Architecture firm Ruhl Walker creates an eco-friendly hideaway on the Cape.
Photographs by Jane Messinger
Styling by Sierra Baskind/Ennis, Inc.
The crooked arm of the Bay State is a shifting landscape. Traveling south, Boston’s steel spires yield to the South Shore’s lush suburban vistas. As you approach the Cape, wind-bent pines replace tall woods. And when Route 6 takes a sharp turn north toward the land’s-end towns of Wellfleet, Truro, and Provincetown, the terrain is dominated by soft sand dunes shaped by the restless Atlantic.
Here on the bay side, you’ll find the House of Shifting Sands, so dubbed by its designer. Contemporary and open, it’s the antithesis of the seaside cottage. And yet, the structure complements its surroundings.
It didn’t start out that way. The ultra-private homeowners—a high-powered business exec and a professor—began with a traditional ranch home on the property.
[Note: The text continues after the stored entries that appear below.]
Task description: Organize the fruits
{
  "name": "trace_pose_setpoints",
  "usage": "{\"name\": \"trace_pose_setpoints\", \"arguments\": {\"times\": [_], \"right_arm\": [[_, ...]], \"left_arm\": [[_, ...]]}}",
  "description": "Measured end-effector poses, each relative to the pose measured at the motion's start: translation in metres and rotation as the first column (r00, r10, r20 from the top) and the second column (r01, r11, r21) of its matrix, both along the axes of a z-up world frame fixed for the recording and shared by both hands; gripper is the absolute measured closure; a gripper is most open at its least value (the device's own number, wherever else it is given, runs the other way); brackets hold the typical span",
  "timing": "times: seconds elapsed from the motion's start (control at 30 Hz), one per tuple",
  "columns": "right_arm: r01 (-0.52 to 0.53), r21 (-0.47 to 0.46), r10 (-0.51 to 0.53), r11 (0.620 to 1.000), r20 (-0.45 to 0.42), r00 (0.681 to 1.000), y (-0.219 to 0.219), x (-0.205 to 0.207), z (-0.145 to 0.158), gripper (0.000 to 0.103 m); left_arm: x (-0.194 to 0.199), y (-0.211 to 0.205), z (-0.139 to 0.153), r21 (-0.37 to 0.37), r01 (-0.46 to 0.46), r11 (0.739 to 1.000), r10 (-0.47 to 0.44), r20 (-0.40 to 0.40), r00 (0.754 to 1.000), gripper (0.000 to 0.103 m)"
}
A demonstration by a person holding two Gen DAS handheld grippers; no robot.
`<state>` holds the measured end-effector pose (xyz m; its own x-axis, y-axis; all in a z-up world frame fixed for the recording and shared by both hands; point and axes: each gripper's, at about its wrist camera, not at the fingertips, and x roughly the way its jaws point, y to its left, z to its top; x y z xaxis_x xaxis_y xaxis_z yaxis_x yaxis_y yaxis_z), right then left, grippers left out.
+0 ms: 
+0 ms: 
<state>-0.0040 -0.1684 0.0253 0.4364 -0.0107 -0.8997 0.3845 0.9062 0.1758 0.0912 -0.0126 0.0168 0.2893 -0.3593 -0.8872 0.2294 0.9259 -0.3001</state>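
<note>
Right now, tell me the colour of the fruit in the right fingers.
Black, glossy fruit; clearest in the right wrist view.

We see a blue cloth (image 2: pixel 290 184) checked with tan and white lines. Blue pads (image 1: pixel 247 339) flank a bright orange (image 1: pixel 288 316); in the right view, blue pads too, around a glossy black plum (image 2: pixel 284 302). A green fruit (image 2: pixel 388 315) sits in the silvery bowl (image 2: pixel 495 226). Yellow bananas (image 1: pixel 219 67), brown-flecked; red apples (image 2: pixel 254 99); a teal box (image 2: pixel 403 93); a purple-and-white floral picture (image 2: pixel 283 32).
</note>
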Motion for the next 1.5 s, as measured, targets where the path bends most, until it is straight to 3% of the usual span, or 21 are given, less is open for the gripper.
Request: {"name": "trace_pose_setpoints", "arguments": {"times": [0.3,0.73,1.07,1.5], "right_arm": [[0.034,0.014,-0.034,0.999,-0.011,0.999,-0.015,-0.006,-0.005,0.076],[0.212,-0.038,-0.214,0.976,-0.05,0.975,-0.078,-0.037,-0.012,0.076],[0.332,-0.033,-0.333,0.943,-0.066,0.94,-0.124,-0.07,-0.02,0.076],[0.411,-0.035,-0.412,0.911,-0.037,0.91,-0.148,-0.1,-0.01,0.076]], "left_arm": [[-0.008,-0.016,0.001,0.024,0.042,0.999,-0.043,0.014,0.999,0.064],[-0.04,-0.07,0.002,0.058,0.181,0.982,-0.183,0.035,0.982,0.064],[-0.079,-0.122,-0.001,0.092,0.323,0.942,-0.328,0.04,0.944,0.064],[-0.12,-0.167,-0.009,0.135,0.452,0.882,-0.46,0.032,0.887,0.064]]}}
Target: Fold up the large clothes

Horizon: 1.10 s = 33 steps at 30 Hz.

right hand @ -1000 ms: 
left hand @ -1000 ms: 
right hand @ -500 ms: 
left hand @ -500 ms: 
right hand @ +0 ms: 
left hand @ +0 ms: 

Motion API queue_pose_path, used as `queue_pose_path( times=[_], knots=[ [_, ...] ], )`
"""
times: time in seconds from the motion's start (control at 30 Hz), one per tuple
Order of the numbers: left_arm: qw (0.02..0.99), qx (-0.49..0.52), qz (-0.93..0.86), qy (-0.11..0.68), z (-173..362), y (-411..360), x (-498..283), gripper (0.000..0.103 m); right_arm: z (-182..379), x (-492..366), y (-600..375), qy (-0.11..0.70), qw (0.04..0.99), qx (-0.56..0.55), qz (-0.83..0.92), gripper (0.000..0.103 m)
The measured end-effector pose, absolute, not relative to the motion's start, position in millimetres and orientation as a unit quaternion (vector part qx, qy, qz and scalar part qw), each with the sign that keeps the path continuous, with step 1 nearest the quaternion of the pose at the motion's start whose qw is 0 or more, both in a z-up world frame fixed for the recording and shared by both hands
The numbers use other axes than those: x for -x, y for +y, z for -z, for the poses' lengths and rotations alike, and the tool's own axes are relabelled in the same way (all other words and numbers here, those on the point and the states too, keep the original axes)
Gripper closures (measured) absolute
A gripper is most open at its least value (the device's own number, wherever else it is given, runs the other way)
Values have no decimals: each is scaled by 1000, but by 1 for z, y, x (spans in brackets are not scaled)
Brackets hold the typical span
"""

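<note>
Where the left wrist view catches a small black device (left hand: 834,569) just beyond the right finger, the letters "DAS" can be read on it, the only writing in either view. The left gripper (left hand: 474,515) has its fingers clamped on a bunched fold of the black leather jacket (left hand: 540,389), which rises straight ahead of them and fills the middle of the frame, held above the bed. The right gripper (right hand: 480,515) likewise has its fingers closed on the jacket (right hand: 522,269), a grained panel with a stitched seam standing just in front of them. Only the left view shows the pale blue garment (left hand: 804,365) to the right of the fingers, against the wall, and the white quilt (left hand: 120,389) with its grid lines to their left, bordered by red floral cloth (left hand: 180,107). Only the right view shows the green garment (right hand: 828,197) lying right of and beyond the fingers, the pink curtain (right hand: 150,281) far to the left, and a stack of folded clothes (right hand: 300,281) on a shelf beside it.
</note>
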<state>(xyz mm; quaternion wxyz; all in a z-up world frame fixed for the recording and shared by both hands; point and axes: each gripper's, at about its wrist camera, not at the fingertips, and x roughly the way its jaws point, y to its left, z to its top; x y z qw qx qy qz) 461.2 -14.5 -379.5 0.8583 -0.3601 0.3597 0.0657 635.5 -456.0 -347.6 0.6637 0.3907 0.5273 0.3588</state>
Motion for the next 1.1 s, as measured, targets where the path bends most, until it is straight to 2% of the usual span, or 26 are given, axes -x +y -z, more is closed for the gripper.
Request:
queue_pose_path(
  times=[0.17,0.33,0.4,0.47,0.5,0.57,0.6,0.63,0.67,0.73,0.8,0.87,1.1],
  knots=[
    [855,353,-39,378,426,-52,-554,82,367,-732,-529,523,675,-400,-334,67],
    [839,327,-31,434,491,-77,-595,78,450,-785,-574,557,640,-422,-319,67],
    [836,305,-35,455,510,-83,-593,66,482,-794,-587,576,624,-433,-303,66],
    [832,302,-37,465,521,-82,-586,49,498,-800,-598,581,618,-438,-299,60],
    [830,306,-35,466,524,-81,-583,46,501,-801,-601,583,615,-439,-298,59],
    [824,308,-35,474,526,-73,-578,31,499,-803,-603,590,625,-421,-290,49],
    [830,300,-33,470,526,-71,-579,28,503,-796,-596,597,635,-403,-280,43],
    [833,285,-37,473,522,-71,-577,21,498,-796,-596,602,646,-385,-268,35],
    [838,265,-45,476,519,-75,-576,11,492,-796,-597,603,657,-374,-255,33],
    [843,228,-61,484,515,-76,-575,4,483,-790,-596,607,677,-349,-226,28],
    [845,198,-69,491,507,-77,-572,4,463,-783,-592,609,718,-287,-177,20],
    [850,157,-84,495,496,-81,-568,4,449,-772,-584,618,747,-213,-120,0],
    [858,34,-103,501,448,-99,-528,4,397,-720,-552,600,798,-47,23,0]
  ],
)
After a few years, they decided to replace it with a more impressive, yet still comfortable, year-round home for their family, which includes three children. The couple considered plans from another architecture firm before hiring Boston-based Ruhl Walker Architects to create a vision that properly celebrated the wild Outer Cape’s flora and stunning bayside views.
Principal William Ruhl says the couple was very clear about what they sought: a home that felt like “a part of nature,” a family camp that just happened to have all the amenities of a permanent abode. From an energy standpoint, they wanted it to be net- zero, powered by solar panels, serviced by a high-efficiency heat exchanger, and cleverly designed to encourage passive cooling.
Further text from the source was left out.